§ **EXERCISE GOAL**: Only the lines below between the ones containing "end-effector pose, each" and "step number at", inclusive, are to be reproduced, each exactly as it stands.

§ **DATA EXTRACT**:
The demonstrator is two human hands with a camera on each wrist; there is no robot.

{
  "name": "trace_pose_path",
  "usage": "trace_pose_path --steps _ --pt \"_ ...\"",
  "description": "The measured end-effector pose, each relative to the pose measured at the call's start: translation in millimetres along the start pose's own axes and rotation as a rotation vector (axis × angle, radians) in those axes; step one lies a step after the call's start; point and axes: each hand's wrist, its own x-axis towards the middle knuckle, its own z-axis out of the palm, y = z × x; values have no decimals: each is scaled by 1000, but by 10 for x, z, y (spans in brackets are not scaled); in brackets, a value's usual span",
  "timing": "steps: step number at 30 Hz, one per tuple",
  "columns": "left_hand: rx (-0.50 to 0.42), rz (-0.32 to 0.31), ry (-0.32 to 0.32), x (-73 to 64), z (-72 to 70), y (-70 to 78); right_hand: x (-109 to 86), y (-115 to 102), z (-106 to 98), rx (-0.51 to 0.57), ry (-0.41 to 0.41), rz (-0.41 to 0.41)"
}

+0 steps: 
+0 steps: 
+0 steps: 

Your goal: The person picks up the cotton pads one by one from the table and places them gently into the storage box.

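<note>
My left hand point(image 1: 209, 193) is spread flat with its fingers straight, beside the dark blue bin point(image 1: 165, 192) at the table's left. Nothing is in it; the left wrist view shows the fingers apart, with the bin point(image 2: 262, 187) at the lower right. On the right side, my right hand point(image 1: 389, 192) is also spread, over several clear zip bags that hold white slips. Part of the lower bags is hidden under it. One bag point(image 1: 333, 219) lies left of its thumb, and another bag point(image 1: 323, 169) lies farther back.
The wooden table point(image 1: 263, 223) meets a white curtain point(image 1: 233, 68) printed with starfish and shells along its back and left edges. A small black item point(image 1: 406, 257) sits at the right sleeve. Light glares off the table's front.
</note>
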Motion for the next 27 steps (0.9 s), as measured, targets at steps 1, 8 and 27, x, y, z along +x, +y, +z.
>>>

§ **ANSWER BOX**:
  "description": "The measured end-effector pose, each relative to the pose measured at the call's start: translation in millimetres along the start pose's own axes and rotation as a rotation vector (axis × angle, radians) in those axes; step one lies a step after the call's start; point and axes: each hand's wrist, its own x-axis towards the middle knuckle, its own z-axis out of the palm, y = z × x; values have no decimals: each is scaled by 1000, but by 10 for x, z, y (spans in brackets are not scaled); in brackets, a value's usual span",
  "timing": "steps: step number at 30 Hz, one per tuple",

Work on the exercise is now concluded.